Open savetheclocktower opened 2 months ago
I spent 45 minutes getting this working on Windows and it's driving me nuts.
First: stdio: 'inherit'
doesn't work any better on Windows when we call spawn
instead of spawnSync
, so instead I've switched it to stdio: 'pipe'
and hooked up the pipes. This works great! We get output streaming and everything.
Now there's one more headache: character encoding.
With this PR checked out and ATOM_DEV_RESOURCE_PATH
set locally…
$env:ATOM_DEV_RESOURCE_PATH = "C:\Path\To\Pulsar"
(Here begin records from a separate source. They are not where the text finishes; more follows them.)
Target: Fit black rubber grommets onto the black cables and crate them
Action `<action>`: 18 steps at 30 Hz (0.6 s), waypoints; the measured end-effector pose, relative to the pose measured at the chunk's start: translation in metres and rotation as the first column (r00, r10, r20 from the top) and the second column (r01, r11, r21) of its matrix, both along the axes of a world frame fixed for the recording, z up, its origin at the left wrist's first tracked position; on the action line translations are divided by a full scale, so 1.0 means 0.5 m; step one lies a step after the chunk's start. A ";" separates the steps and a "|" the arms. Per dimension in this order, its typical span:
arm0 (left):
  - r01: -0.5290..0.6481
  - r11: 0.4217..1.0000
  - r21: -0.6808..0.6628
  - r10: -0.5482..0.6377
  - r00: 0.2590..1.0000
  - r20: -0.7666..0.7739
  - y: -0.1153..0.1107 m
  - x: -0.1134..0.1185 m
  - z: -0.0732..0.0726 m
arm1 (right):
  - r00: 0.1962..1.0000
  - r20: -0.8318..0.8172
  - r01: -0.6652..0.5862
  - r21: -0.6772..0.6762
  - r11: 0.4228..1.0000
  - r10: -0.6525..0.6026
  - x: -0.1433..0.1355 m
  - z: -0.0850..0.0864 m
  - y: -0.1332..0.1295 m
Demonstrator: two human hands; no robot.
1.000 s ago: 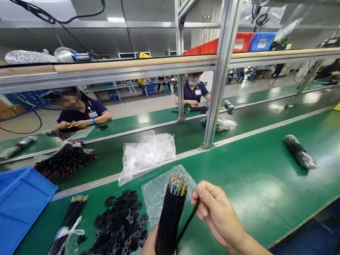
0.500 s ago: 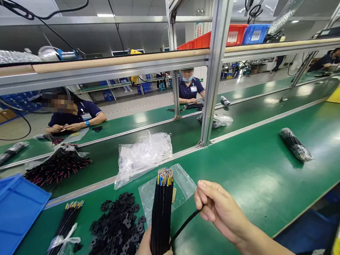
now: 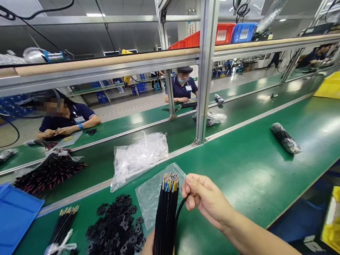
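Note:
My left hand (image 3: 148, 253), at the bottom centre, is wrapped round an upright bundle of black cables (image 3: 166, 223) with blue, yellow and brown wire ends on top. My right hand (image 3: 201, 196) pinches the upper end of a single black cable (image 3: 179, 214) that bends along the bundle's right side; its tip is hidden by the fingers. Behind the bundle lies a flat clear zip bag (image 3: 149, 194). Small black flat parts with holes (image 3: 117, 233) are heaped left of the bundle. Farther left, a smaller cable bundle (image 3: 62, 229) is tied with white plastic.
A blue tray (image 3: 6, 220) tilts at the lower left. Crumpled clear bags (image 3: 140, 156) lie by the aluminium post (image 3: 204, 67). A wrapped cable bundle (image 3: 286, 138) and a yellow bin (image 3: 338, 83) are on the right. Two co-workers sit across the line.
My right hand has moved left, bringing the single cable close against the bundle's side. The bundle sits slightly farther right and lower in view, and the camera has shifted a little.

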State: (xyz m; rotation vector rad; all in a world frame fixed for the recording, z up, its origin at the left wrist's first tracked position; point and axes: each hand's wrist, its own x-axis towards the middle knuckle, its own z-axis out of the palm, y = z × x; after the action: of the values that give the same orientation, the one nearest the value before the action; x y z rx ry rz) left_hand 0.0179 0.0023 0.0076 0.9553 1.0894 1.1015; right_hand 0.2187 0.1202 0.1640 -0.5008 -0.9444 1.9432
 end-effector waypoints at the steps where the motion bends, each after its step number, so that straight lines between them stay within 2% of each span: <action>1: 0.003 1.000 0.002 -0.003 1.000 0.007 -0.001 -0.001 -0.001 | 1.000 -0.003 0.000 0.001 1.000 0.000 -0.001 -0.001 -0.001; 7: 0.056 0.998 0.025 -0.057 0.996 0.064 -0.002 -0.005 -0.002 | 0.996 -0.082 -0.030 -0.057 0.998 0.026 -0.010 0.002 0.002; 11: 0.070 0.997 0.039 -0.074 0.990 0.117 -0.002 -0.009 -0.012 | 0.997 -0.057 -0.045 -0.011 0.999 0.044 -0.012 -0.001 0.007; 14: 0.113 0.992 0.060 -0.121 0.982 0.144 0.001 -0.014 -0.025 | 1.000 -0.020 0.015 0.050 0.999 -0.014 -0.012 -0.005 0.008; 18: 0.252 0.964 0.081 -0.263 0.947 0.184 0.007 -0.016 -0.030 | 0.994 0.020 0.102 0.065 0.993 -0.103 -0.019 -0.012 0.008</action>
State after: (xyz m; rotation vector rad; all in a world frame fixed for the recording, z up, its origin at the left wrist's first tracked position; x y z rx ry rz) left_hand 0.0098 0.0059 -0.0076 0.9826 0.7544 0.9894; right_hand 0.2092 0.1240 0.1579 -0.5261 -0.9742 1.8126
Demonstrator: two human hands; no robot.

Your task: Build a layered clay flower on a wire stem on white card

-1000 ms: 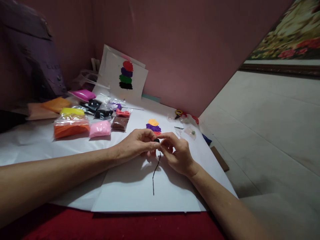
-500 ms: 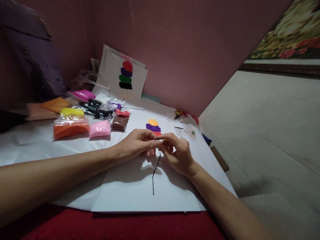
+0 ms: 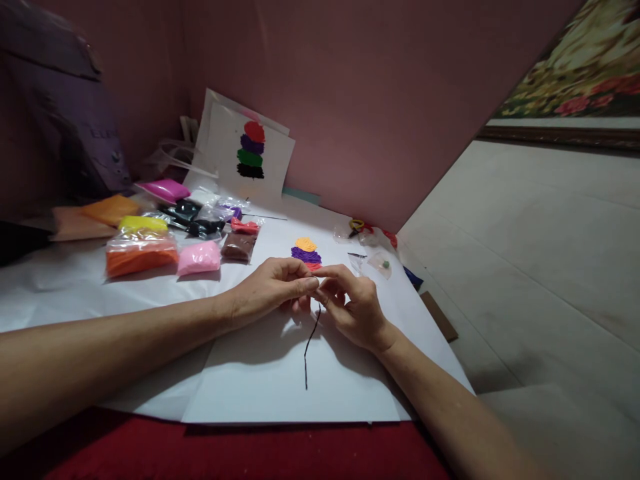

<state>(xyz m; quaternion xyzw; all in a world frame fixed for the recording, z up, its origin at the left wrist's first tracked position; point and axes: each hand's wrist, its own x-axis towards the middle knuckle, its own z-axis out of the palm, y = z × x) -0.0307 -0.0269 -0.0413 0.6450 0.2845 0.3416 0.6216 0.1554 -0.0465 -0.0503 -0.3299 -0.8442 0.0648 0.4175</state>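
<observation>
My left hand (image 3: 277, 283) and my right hand (image 3: 353, 303) meet over a white sheet of paper (image 3: 250, 387), thumbs and fingers pinched together at the tips. Between them is a bit of black clay, now almost entirely covered by the fingertips. Just beyond my fingers lies a stacked clay picture with a yellow-orange top (image 3: 306, 245), a purple band (image 3: 307, 255) and a red band (image 3: 313, 266); its lower part is hidden by my hands. Below my fingers a thin black clay line (image 3: 311, 340) runs down the sheet with a slight bend.
Bags of coloured clay, among them orange (image 3: 143, 259), pink (image 3: 199, 258) and brown (image 3: 239, 247), lie to the left. A finished sample picture (image 3: 250, 150) leans on the wall. Yellow-handled scissors (image 3: 356, 227) and small plastic pieces (image 3: 381, 265) lie at the right.
Both hands stay nearly in place, with only a slight shift of the fingertips. The dark bit seen between them earlier is now more covered.
</observation>
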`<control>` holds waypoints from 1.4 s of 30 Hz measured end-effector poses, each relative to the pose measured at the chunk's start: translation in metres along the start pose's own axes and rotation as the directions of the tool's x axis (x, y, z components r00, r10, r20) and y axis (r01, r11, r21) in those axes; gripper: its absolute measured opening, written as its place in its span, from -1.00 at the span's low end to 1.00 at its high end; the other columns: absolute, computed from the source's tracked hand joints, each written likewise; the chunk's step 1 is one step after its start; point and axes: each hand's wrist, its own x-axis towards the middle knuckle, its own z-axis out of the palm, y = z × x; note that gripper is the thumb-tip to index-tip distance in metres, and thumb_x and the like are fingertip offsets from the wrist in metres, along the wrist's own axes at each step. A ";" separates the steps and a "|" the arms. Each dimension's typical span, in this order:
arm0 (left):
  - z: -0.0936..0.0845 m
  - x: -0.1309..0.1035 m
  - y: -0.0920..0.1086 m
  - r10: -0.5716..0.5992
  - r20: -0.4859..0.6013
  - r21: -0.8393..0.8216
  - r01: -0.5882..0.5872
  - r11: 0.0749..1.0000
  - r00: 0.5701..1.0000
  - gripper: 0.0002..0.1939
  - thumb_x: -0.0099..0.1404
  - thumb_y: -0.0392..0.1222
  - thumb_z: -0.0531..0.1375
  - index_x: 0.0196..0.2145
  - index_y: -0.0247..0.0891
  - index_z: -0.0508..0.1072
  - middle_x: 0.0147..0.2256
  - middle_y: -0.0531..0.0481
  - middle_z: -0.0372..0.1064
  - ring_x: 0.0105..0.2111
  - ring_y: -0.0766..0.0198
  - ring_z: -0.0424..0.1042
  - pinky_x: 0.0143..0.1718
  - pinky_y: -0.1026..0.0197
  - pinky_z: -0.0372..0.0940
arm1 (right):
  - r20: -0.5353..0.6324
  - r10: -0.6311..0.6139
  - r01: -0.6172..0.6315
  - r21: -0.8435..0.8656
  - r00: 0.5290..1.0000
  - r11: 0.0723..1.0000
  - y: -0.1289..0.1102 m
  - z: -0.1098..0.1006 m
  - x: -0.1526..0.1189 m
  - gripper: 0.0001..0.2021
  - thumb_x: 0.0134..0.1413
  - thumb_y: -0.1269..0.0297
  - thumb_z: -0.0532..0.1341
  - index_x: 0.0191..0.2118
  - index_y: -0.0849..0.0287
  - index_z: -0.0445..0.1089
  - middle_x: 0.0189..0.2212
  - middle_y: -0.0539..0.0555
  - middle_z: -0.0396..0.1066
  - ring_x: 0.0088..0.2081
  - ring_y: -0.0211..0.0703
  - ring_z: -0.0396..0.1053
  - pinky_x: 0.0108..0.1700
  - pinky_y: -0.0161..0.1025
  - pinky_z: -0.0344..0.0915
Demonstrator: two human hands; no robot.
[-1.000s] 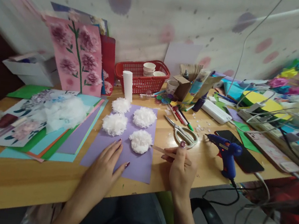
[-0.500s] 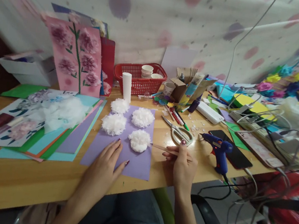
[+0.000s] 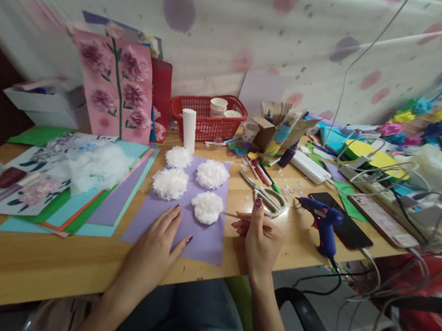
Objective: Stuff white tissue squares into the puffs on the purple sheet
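Observation:
Several fluffy white paper flowers lie on a purple sheet (image 3: 196,246), among them a lower right flower (image 3: 207,207) and an upper right one (image 3: 212,174). My left hand (image 3: 159,242) rests flat on the sheet's lower left part, fingers spread, holding nothing. My right hand (image 3: 259,243) is closed around a thin brown stick (image 3: 232,215), thumb raised. The stick points left, its tip at the right edge of the lower right flower; whether it touches cannot be told. Behind my right hand lie scissors (image 3: 269,200).
A blue glue gun (image 3: 326,220) and a dark phone (image 3: 347,226) lie to the right. A white roll (image 3: 188,130) stands before a red basket (image 3: 206,122). Coloured paper sheets (image 3: 103,214) spread at left. Cables hang at the right edge.
My right hand has moved slightly left with the stick, its tip staying by the lower right flower. My left hand remains on the sheet. The view has shifted a little.

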 end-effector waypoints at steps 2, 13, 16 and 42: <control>-0.001 0.001 0.001 0.002 0.004 0.006 -0.002 1.000 1.000 -0.51 0.47 0.02 0.00 0.18 -0.34 0.35 0.23 -0.31 0.32 0.25 -0.07 0.30 0.24 -0.16 0.29 | -0.004 -0.020 0.020 -0.001 1.000 1.000 0.000 0.002 0.001 -0.34 0.11 -0.32 0.15 -0.52 0.28 0.53 -0.68 0.10 0.44 -0.65 -0.23 0.37 -0.53 -0.31 0.29; -0.004 0.001 0.001 0.010 0.048 0.060 -0.013 0.998 0.999 -0.52 0.47 -0.04 -0.01 0.20 -0.39 0.32 0.22 -0.34 0.32 0.25 -0.06 0.30 0.24 -0.15 0.29 | 0.206 0.047 -0.066 0.084 0.977 0.994 0.005 -0.022 0.000 -0.46 0.09 -0.24 0.24 -0.35 0.26 0.43 -0.54 0.10 0.51 -0.62 -0.23 0.39 -0.58 -0.34 0.33; -0.005 0.001 0.002 0.020 0.049 0.081 -0.023 0.996 0.999 -0.52 0.48 -0.05 -0.02 0.20 -0.41 0.32 0.22 -0.35 0.33 0.24 -0.06 0.30 0.23 -0.15 0.30 | 0.264 0.017 -0.034 0.060 0.964 0.998 0.008 -0.028 -0.004 -0.46 0.12 -0.24 0.21 -0.37 0.26 0.42 -0.52 0.12 0.52 -0.65 -0.27 0.35 -0.59 -0.35 0.31; -0.013 0.007 0.002 0.018 0.108 0.078 -0.026 0.997 0.994 -0.53 0.46 -0.04 0.02 0.16 -0.38 0.39 0.21 -0.32 0.35 0.23 -0.06 0.33 0.21 -0.18 0.30 | -0.043 0.095 -0.079 0.279 0.995 0.957 0.007 -0.045 -0.002 -0.49 0.03 -0.20 0.31 -0.39 0.28 0.52 -0.57 0.09 0.51 -0.63 -0.26 0.41 -0.56 -0.33 0.41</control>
I can run pulsar --dev --package list
in Windows Terminal and see all the pretty tree-like output of that command get mangled. Intuitively, I understand why this happens: all Windows terminals and shells inexplicably (well, probably for backwards compatibility) use Code page 437. Anyone can change their terminal's encoding to UTF-8 via chcp 65001
, but we can't make our users do that.
The headaches only start when you realize that ppm list
works just fine! All of our weird line-drawing characters are written to stdout as intended. It's only when we add the layer of indirection via child_process.spawn
— or spawnSync
, or exec
, or cross-spawn — I just tried all of them! — that things go sideways.
The one thing I've done that's actually solved this is something that I think is just a bit too clever: alter pulsar.cmd
so that it remembers the user's current character set, calls chcp 65001
at the top of the script, then changes it back to the original value just before we exit. This would be a great solution if we could guarantee that the cleanup code would run no matter what — but we can't, because batch files don't really have an equivalent for trapping SIGINT
like shell scripts can.
So here are some options, in no particular order:
ppm list
to use only the characters that are truly portable across common terminal character encodings.Other suggestions are welcome.
I did some experiments that clarified my thinking here.
My initial theory was that both pulsar
and ppm
were able to output UTF-8 properly into a CP437 console, but that the combination of the two — shelling to ppm
from inside pulsar
— was screwing things up.
I tested this with a small Node project with various scripts that log the text ├──
to stdout:
test.js
script that logs directly,test.cmd
script whose job is to call node.exe test.js
,wrapper.js
script that calls test.js
via child_process.spawn
, andwrapper.cmd
script whose job is to call node.exe wrapper.js
.I could not get the encoding bug to manifest in any of these scenarios.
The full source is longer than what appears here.